Allowing Non-Literal Leaves. We can do better than nonuniv_wrap: rather than quantifying over just the free variables (which we have conveniently assumed will only be boolean), we can turn any leaf part of the term that is not a variable or a negated variable into a fresh variable. We first extract those boolean-valued leaves that are not the constants true or false.

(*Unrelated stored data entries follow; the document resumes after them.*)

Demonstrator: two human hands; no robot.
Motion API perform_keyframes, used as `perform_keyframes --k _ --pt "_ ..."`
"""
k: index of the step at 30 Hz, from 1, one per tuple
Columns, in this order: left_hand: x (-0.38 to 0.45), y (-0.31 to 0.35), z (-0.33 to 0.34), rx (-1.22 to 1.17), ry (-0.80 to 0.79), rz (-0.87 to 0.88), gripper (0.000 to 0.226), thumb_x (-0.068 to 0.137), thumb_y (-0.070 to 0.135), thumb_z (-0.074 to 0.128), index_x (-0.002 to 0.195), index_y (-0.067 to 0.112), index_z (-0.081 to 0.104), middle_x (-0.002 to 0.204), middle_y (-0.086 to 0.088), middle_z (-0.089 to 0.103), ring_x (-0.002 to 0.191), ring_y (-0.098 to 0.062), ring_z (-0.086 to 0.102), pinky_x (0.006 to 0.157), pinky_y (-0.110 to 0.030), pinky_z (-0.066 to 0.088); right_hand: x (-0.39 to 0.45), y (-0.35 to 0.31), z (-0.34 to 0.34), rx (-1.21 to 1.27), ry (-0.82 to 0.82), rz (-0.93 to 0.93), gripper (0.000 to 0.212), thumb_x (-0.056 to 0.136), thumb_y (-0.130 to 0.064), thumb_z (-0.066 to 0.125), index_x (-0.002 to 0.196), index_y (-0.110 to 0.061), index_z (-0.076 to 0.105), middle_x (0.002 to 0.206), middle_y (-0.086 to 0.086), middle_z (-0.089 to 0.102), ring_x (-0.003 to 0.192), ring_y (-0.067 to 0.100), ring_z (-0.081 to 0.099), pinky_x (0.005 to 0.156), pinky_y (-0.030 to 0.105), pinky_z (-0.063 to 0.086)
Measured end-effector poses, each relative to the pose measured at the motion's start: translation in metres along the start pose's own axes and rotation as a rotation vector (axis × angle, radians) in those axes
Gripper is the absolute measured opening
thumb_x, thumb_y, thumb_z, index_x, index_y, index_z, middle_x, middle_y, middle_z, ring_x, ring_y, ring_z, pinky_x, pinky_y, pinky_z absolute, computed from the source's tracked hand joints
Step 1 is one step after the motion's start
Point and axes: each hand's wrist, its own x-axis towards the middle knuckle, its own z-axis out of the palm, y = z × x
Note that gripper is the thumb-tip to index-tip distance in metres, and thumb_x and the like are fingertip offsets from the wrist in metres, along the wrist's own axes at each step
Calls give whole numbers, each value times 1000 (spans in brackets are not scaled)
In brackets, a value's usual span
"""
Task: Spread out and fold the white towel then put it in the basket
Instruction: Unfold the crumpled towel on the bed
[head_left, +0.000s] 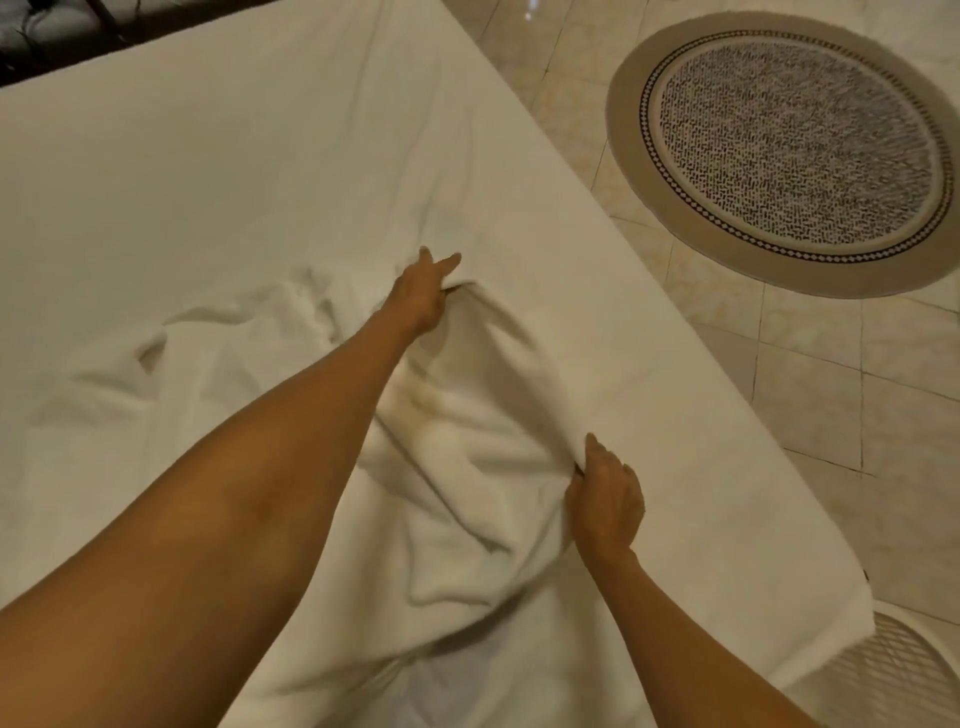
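A white towel (467, 457) lies rumpled on the white bed sheet (234, 182), its folds bunched between my two hands. My left hand (421, 296) reaches far forward and pinches the towel's far edge. My right hand (605, 499) grips the near part of the same edge, nearer to me and to the right. The stretch of towel between the hands is raised in a ridge. A white slatted basket (893, 675) shows partly at the bottom right, on the floor beside the bed corner.
The bed edge (649, 332) runs diagonally from top centre to bottom right. Beyond it is a tiled floor (831, 389) with a round patterned rug (784, 150). Dark furniture (52, 36) sits at the top left.
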Motion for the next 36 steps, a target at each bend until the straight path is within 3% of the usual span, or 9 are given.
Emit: perform_keyframes --k 5,7,9,11,14,21,24,29,36 --pt "34 73 33 -163 -30 48 54 99 4 36 149 20 28 157 -19 20 145 -33 22 119 -35 17 40 48 -13 -156 16 0 56 52 18 73 107 8 66 87 24 72 73 35 71 75 48 57" --pt "44 106 46 -240 -26 99 53 99 6 39 149 19 29 155 -20 23 143 -33 26 119 -35 20 50 65 -18 -222 -12 54 64 59 14 70 121 7 58 103 26 69 92 37 68 91 52 49" --pt "47 134 61 -287 -73 153 62 99 11 44 152 20 15 158 -21 12 145 -34 22 118 -36 19 54 78 -22 -374 -83 114 78 72 2 67 142 3 33 134 26 51 125 35 50 110 52 28" --pt "44 146 79 -281 -153 190 82 96 18 54 152 19 -6 159 -21 -3 147 -33 16 118 -38 20 53 85 -17 -442 -147 168 84 83 -4 57 150 0 6 153 24 24 142 34 25 116 50 12" --pt "36 132 107 -159 -221 208 92 95 22 56 150 13 -17 159 -20 -13 149 -31 7 118 -39 19 52 83 -5 -377 -147 85 79 84 1 47 150 -3 4 157 22 10 145 34 14 116 51 10" --pt "30 49 133 364 -305 144 64 102 36 28 153 9 0 161 -13 -6 150 -26 0 119 -50 11 57 87 29 -309 -501 -25 59 102 -33 19 151 -13 -7 160 8 -6 148 23 1 119 45 7" --pt "30 31 132 403 -293 195 61 103 36 25 152 7 5 161 -14 -1 149 -24 5 119 -50 13 59 93 35 -329 -472 -30 61 100 -41 14 151 -14 -6 160 8 -5 148 22 2 119 47 2" --pt "46 0 105 421 -10 280 57 98 30 43 146 3 29 146 -16 41 133 -31 41 108 -43 33 78 76 28 -277 -385 -71 76 89 -57 -3 152 -14 2 160 7 3 148 20 4 117 43 -4" --pt "61 -52 62 388 108 368 51 90 -3 50 139 3 43 139 -18 48 116 -38 54 90 -45 47 177 11 32 -261 -319 -267 63 100 -39 28 152 -12 2 160 11 -2 148 24 3 118 43 7"
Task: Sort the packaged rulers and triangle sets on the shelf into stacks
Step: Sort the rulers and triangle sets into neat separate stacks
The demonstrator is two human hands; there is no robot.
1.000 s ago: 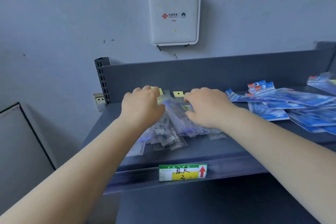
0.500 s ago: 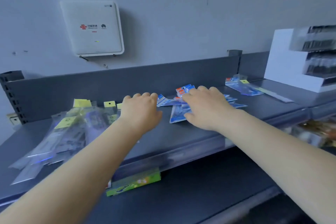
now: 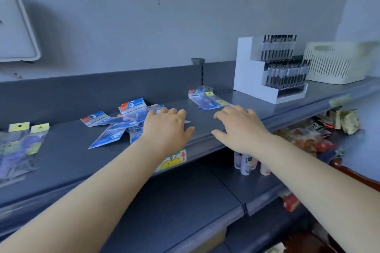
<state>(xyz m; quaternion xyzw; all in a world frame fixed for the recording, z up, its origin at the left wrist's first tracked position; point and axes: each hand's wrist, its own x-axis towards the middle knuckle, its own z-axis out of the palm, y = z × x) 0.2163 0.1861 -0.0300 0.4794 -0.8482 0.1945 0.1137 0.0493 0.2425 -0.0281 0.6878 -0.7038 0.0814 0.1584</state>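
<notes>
A loose pile of blue triangle-set packs (image 3: 115,127) lies on the dark grey shelf (image 3: 67,156), left of centre. My left hand (image 3: 167,127) hovers palm down over the pile's right edge, fingers relaxed, holding nothing. My right hand (image 3: 238,127) is spread above bare shelf near the front lip, also empty. Just beyond its fingertips lies a small group of packs (image 3: 203,98) with yellow and blue header cards. A stack of clear ruler packs with yellow tabs (image 3: 18,146) sits at the far left.
A white tiered pen display (image 3: 267,72) and a cream plastic basket (image 3: 333,63) stand on the shelf to the right. A price label (image 3: 174,160) hangs on the shelf lip. Small bottles (image 3: 244,162) and snack packs (image 3: 320,133) fill the lower shelf. A white wall box (image 3: 14,33) is at upper left.
The view has swung right along the shelf. Both hands left the clear ruler packs and moved right; the right hand came off the blue packs and now hovers beyond them.
</notes>
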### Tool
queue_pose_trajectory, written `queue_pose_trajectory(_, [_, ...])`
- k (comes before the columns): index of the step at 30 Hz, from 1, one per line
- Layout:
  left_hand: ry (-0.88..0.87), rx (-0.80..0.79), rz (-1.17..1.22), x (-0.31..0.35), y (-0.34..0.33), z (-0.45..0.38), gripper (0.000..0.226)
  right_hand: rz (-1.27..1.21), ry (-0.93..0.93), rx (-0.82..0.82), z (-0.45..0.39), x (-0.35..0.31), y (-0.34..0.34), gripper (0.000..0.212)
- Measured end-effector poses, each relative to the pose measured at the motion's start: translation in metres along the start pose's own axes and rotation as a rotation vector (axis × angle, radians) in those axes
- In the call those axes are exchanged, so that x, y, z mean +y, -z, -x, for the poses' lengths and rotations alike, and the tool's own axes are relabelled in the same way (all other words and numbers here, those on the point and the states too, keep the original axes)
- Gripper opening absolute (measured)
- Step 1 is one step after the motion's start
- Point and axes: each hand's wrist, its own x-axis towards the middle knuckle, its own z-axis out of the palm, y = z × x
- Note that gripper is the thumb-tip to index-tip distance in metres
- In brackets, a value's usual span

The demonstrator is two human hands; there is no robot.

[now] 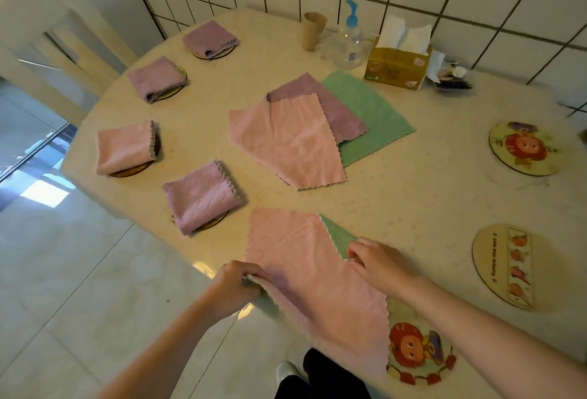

   fun var_leaves acc t = let
     val (l,r) = dest_conj t handle HOL_ERR _ =>
                 dest_disj t handle HOL_ERR _ =>
                 dest_imp t handle HOL_ERR _ =>
                 dest_bool_eq t
   in
     var_leaves (var_leaves acc l) r
   end handle HOL_ERR _ =>
     if type_of t <> bool then
       raise mk_HOL_ERR "dpll" "var_leaves" "Term not boolean"
     else if t ~~ boolSyntax.T then acc
     else if t ~~ boolSyntax.F then acc
     else HOLset.add(acc, t)

Note that we haven’t explicitly attempted to pull apart boolean negations (which one might do with dest_neg). This is because dest_imp also destructs terms ~p, returning p and F as the antecedent and conclusion. We have also used a function dest_bool_eq designed to pull apart only those equalities which are over boolean values. Its definition is

   fun dest_bool_eq t = let
     val (l,r) = dest_eq t
     val _ = type_of l = bool orelse
             raise mk_HOL_ERR "dpll" "dest_bool_eq" "Eq not on bools"
   in
     (l,r)
   end

Now we can finally write our final DPLL_TAUT function:

   fun DPLL_TAUT tm =
     let val (univs,tm') = strip_forall tm
         val insts = HOLset.listItems (var_leaves empty_tmset tm')
         val vars = map (fn t => genvar bool) insts
         val theta = map2 (curry (op |->)) insts vars
         val tm'' = list_mk_forall (vars,subst theta tm')
     in
         EQT_INTRO (GENL univs
                      (SPECL insts (EQT_ELIM (DPLL_UNIV tm''))))
     end

Note how this code first pulls off all external universal quantifications (with strip_forall), and then re-generalises (with list_mk_forall). The calls to GENL and SPECL undo these manipulations, but at the level of theorems. This produces a theorem equating the original input to true. (If the input term is not an instance of a valid propositional formula, the call to EQT_ELIM will raise an exception.)

Exercises

  1. Extend the procedure so that it handles conditional expressions (both arms of the terms must be of boolean type).